Search the entries for the word "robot" and copy each line that has it.

Stored records:
- - -

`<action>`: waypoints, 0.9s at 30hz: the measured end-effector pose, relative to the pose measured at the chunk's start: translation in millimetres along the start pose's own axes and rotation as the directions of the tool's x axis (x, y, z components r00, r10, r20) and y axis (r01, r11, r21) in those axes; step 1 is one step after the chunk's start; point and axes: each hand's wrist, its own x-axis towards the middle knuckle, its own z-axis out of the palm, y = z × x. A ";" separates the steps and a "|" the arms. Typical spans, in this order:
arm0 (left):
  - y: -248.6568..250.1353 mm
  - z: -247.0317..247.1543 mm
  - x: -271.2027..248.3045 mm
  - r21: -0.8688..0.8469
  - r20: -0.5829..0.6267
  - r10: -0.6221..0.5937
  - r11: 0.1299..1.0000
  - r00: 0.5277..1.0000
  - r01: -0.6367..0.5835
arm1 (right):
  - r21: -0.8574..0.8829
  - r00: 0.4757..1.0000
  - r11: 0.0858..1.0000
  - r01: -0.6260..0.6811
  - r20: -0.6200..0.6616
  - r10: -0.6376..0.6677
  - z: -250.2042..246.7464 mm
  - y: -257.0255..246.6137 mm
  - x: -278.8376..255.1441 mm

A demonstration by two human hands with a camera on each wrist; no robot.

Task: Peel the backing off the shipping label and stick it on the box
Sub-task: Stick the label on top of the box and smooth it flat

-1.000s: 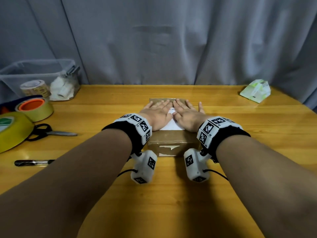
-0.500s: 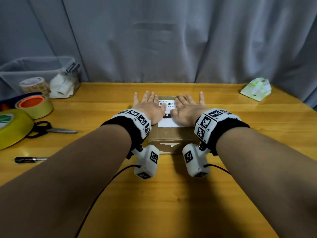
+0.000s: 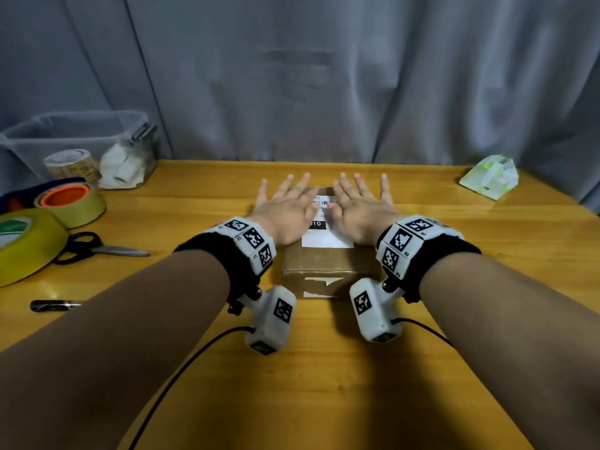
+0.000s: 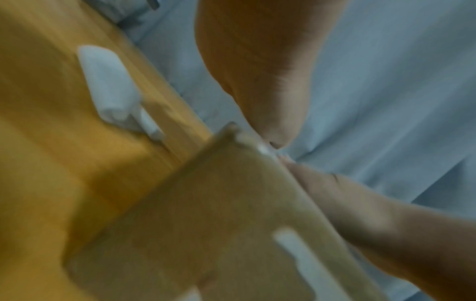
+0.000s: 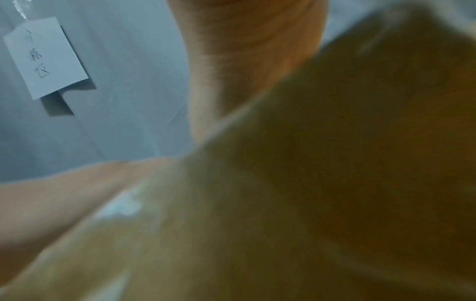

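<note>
A small brown cardboard box point(image 3: 328, 267) sits mid-table, with a white shipping label point(image 3: 319, 233) lying flat on its top. My left hand point(image 3: 285, 206) lies flat with straight, spread fingers over the box's left top edge, beside the label. My right hand point(image 3: 360, 206) is flat and spread the same way over the right edge. The label's barcode shows between the two hands. Both wrist views are blurred; the left wrist view shows the box point(image 4: 206, 224) from its side, and the right wrist view shows the box point(image 5: 283, 203) close up.
Yellow tape rolls point(image 3: 69, 204), black scissors point(image 3: 97, 248) and a pen point(image 3: 53, 305) lie at the left. A clear bin point(image 3: 78, 147) stands at the back left. A green-white packet point(image 3: 488, 175) lies at the back right. A grey curtain point(image 3: 324, 76) hangs behind the table.
Both hands slid apart from the middle of the label toward the box's sides, with fingers spreading. More of the label's print is uncovered now.
</note>
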 end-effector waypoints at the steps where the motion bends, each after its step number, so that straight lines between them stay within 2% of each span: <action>1: 5.3 2.5 -1.5 -0.018 0.018 0.044 0.999 0.999 -0.044 | 0.033 1.000 0.999 0.031 0.000 -0.031 1.9 -2.7 0.1; 4: 6.7 7.2 -1.4 -0.031 0.119 0.052 0.998 0.991 -0.049 | 0.105 0.997 0.993 0.059 0.036 -0.064 11.1 0.2 -3.7; 8: -12.9 -7.1 -3.1 0.042 0.227 0.029 0.998 0.973 -0.040 | 0.071 0.995 0.994 0.077 0.061 -0.081 9.5 17.5 -10.6; 11: -21.4 -14.7 -7.2 0.071 0.296 0.012 0.997 0.955 -0.035 | 0.069 0.988 0.996 0.049 0.146 -0.058 5.0 26.1 -17.0; 14: -19.5 -16.7 -10.8 0.070 0.320 -0.002 0.997 0.947 -0.022 | 0.094 0.977 0.996 -0.002 0.213 -0.018 4.4 32.3 -24.5; 19: -19.2 -16.0 -17.3 -0.001 0.345 0.003 1.000 0.939 -0.002 | 0.170 0.968 0.985 -0.028 0.252 -0.016 6.6 41.3 -35.5; 23: -28.1 -14.6 -19.2 -0.078 0.331 0.026 0.997 0.943 0.000 | 0.243 0.962 0.970 0.008 0.265 -0.074 6.7 43.7 -32.9; 27: -32.6 -16.2 -1.2 -0.043 0.305 -0.020 0.998 0.952 0.035 | 0.251 0.965 0.968 0.011 0.250 -0.076 2.2 45.5 -19.5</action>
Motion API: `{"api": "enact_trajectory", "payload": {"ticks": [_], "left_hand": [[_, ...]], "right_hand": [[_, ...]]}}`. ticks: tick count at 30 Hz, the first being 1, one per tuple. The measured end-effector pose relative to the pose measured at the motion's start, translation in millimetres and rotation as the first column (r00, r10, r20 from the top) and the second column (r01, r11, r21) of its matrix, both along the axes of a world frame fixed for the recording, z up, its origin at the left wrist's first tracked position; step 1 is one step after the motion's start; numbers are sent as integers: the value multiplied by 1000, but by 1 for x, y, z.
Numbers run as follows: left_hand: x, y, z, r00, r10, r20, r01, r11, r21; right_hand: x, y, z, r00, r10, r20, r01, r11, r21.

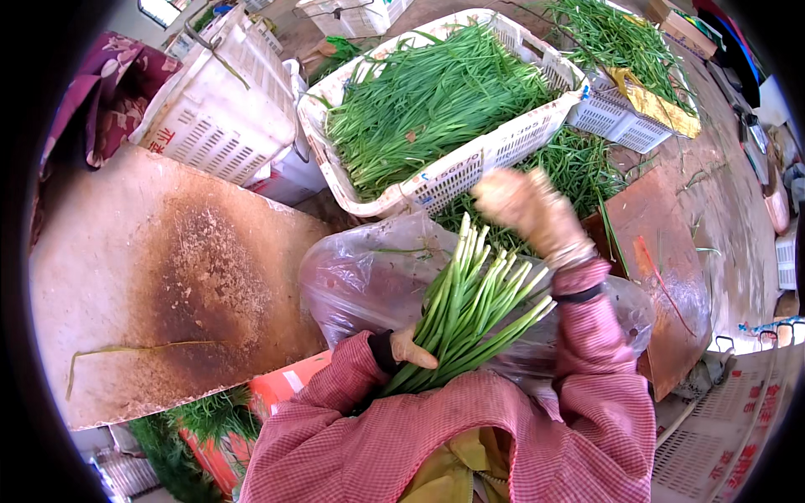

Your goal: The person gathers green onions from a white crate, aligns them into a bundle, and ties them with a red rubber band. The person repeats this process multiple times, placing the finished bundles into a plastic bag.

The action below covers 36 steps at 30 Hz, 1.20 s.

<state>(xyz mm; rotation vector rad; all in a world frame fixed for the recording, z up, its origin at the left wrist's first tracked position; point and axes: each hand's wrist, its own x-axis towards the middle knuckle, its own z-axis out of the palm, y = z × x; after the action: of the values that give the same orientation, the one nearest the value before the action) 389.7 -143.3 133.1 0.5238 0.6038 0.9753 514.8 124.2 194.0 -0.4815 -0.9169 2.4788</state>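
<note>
My left hand [412,349] grips a bunch of green leafy stalks [462,308], probably garlic chives, against my front; their pale cut ends point up and to the right. My right hand [522,204], blurred, is raised above the stalk ends, near the front wall of a white plastic crate [390,204]. Whether its fingers hold anything cannot be told. Many long green stalks [434,107] lie in that crate. Clear plastic sheeting [371,276] covers my lap beneath the bunch.
A stained board [207,270] lies at left, with a dry stalk on it. Stacked white crates [214,119] stand behind it. Loose greens [578,163] lie on the floor beside another filled crate [616,110]. A brown board [666,276] is at right.
</note>
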Motion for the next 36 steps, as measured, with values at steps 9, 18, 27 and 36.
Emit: {"api": "enact_trajectory", "payload": {"ticks": [9,18,27,36], "left_hand": [[8,-5,22,964,198,-175,-235,946,-222],[0,-26,-16,968,211,-135,-225,969,-97],[0,-30,-5,953,270,-138,-291,941,-171],[-3,-34,-4,940,339,23,-332,931,-149]], "right_hand": [[4,-69,36,725,256,639,-586,716,378],[27,31,24,940,-166,-298,49,930,-364],[47,-74,30,904,21,428,-2,999,-45],[38,-80,0,879,393,270,-403,915,-19]]}}
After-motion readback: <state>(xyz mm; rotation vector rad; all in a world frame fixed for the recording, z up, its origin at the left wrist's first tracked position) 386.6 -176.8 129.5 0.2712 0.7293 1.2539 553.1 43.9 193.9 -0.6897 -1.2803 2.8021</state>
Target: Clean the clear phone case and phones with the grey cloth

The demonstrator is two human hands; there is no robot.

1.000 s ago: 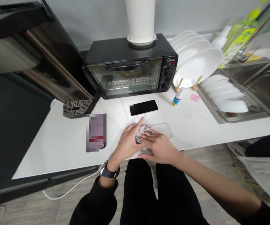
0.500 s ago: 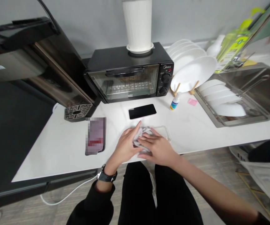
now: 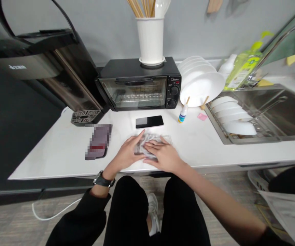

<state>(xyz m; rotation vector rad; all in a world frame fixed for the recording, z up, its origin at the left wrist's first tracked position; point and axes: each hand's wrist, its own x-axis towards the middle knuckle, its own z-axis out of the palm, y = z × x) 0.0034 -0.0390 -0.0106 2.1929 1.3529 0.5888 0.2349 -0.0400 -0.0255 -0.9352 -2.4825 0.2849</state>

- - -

(Output of the task)
A demonstration by two human hands with a camera on each wrist; no robot.
The demonstrator is two human hands; there is no robot.

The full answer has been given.